▶ **YOUR ASSIGNMENT**
Ignoring the pictures, repeat every entry below exactly as it appears.

====== MATERIAL TO PROCESS ======

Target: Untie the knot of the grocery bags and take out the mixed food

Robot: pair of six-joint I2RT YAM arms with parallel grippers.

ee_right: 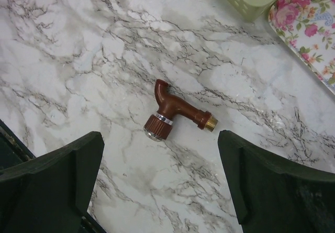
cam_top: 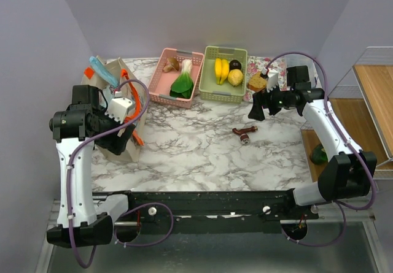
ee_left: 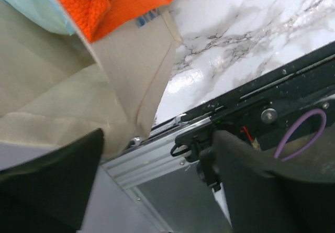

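Marble-patterned tabletop carries all items. Left gripper: fingers set apart, gripping nothing; the lower corner of the beige tote sits between them, close to the left-hand finger. Beyond the fingertips, the light blue plastic bag stands inside the tote and projects from its mouth beside the orange handle; the exposed strip's long axis runs obliquely, pointing away from the fingers. Its knot cannot be made out. Right gripper: fingers wide, holding nothing, a brown tap-shaped part on the table between the tips. Further beyond: pink basket holding a leafy green vegetable; green basket holding bananas; floral tray bearing a bread slice.
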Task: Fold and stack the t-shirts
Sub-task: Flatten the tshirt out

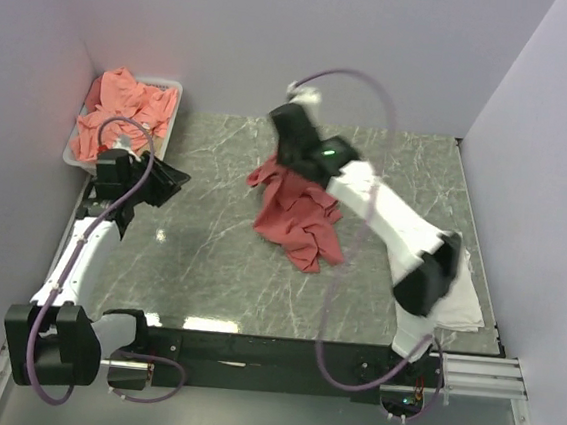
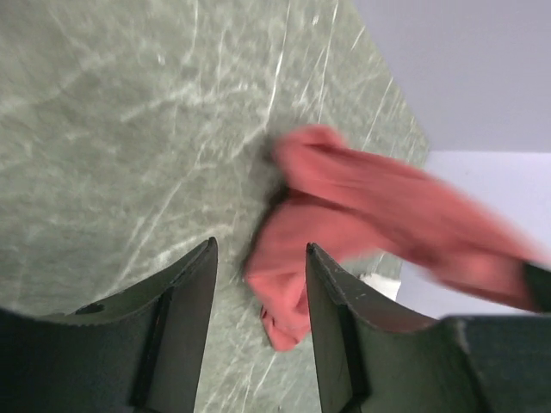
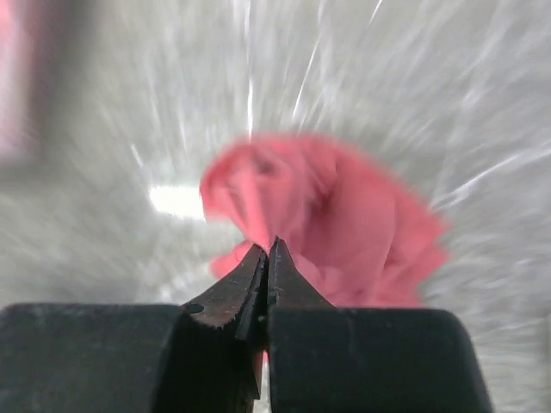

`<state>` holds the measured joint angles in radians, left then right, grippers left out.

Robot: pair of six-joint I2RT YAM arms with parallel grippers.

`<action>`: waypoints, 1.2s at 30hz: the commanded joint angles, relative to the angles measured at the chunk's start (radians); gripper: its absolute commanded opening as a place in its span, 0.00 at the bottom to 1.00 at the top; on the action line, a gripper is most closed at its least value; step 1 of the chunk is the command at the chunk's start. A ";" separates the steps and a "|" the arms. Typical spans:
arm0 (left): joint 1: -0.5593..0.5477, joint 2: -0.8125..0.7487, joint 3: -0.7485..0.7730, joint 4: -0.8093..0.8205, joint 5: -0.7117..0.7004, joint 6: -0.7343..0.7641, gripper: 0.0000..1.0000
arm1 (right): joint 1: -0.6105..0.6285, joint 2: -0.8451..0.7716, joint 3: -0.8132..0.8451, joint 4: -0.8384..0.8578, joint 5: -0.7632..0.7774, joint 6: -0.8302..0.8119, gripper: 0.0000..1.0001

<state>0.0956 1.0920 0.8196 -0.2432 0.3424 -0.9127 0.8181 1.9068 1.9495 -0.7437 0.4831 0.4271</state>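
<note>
Progress: early, no coral shirt folded yet.
- Crumpled t-shirts [image 1: 122,117] piled in white tray [image 1: 177,102], far left.
- White folded garment [image 1: 461,295] at right edge of table [image 1: 209,256]; probably start of stack.
- Red t-shirt [image 1: 297,224] mid-table, bunched.
- Right gripper [image 1: 287,158] clamped on its far edge; rest of cloth trails toward near side.
- Left gripper [image 1: 169,183] spread wide, empty, beside tray, well apart from red t-shirt.

Your right wrist view is motion-blurred; the coral t-shirt [image 3: 344,224] is a soft blob. From above, your right arm [image 1: 395,221] covers part of the white folded garment [image 1: 468,296].
</note>
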 commanded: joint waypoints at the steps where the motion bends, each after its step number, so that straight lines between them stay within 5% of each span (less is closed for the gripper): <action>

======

▶ **RESPONSE FOR THIS EXERCISE**
Target: Untie the knot of the grocery bags and take out the mixed food

Robot: pair of six-joint I2RT YAM arms with parallel grippers.

ee_right: 
cam_top: 
ee_left: 

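Marble-patterned tabletop carries all items. Left gripper: fingers set apart, gripping nothing; the lower corner of the beige tote sits between them, close to the left-hand finger. Beyond the fingertips, the light blue plastic bag stands inside the tote and projects from its mouth beside the orange handle; the exposed strip's long axis runs obliquely, pointing away from the fingers. Its knot cannot be made out. Right gripper: fingers wide, holding nothing, a brown tap-shaped part on the table between the tips. Further beyond: pink basket holding a leafy green vegetable; green basket holding bananas; floral tray bearing a bread slice.
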Task: Fold and stack the t-shirts
Sub-task: Flatten the tshirt out


`<state>` holds the measured joint angles in radians, left then right, grippers left out.

Robot: pair of six-joint I2RT YAM arms with parallel grippers.

`<action>`: waypoints, 1.2s at 30hz: the commanded joint angles, relative to the angles measured at the chunk's start (radians); gripper: its absolute commanded opening as a place in its span, 0.00 at the bottom to 1.00 at the top; on the action line, a gripper is most closed at its least value; step 1 of the chunk is the command at the chunk's start. A ";" separates the steps and a "|" the arms. Typical spans:
arm0 (left): joint 1: -0.5593..0.5477, joint 2: -0.8125..0.7487, joint 3: -0.7485..0.7730, joint 4: -0.8093..0.8205, joint 5: -0.7117..0.7004, joint 6: -0.7343..0.7641, gripper: 0.0000..1.0000
arm1 (right): joint 1: -0.6105..0.6285, joint 2: -0.8451..0.7716, joint 3: -0.8132..0.8451, joint 4: -0.8384..0.8578, joint 5: -0.7632..0.7774, joint 6: -0.8302..0.8119, gripper: 0.0000..1.0001

<state>0.0956 1.0920 0.8196 -0.2432 0.3424 -0.9127 0.8181 1.9068 1.9495 -0.7437 0.4831 0.4271</state>
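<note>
Progress: early, no coral shirt folded yet.
- Crumpled t-shirts [image 1: 122,117] piled in white tray [image 1: 177,102], far left.
- White folded garment [image 1: 461,295] at right edge of table [image 1: 209,256]; probably start of stack.
- Red t-shirt [image 1: 297,224] mid-table, bunched.
- Right gripper [image 1: 287,158] clamped on its far edge; rest of cloth trails toward near side.
- Left gripper [image 1: 169,183] spread wide, empty, beside tray, well apart from red t-shirt.

Your right wrist view is motion-blurred; the coral t-shirt [image 3: 344,224] is a soft blob. From above, your right arm [image 1: 395,221] covers part of the white folded garment [image 1: 468,296].
</note>
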 commanded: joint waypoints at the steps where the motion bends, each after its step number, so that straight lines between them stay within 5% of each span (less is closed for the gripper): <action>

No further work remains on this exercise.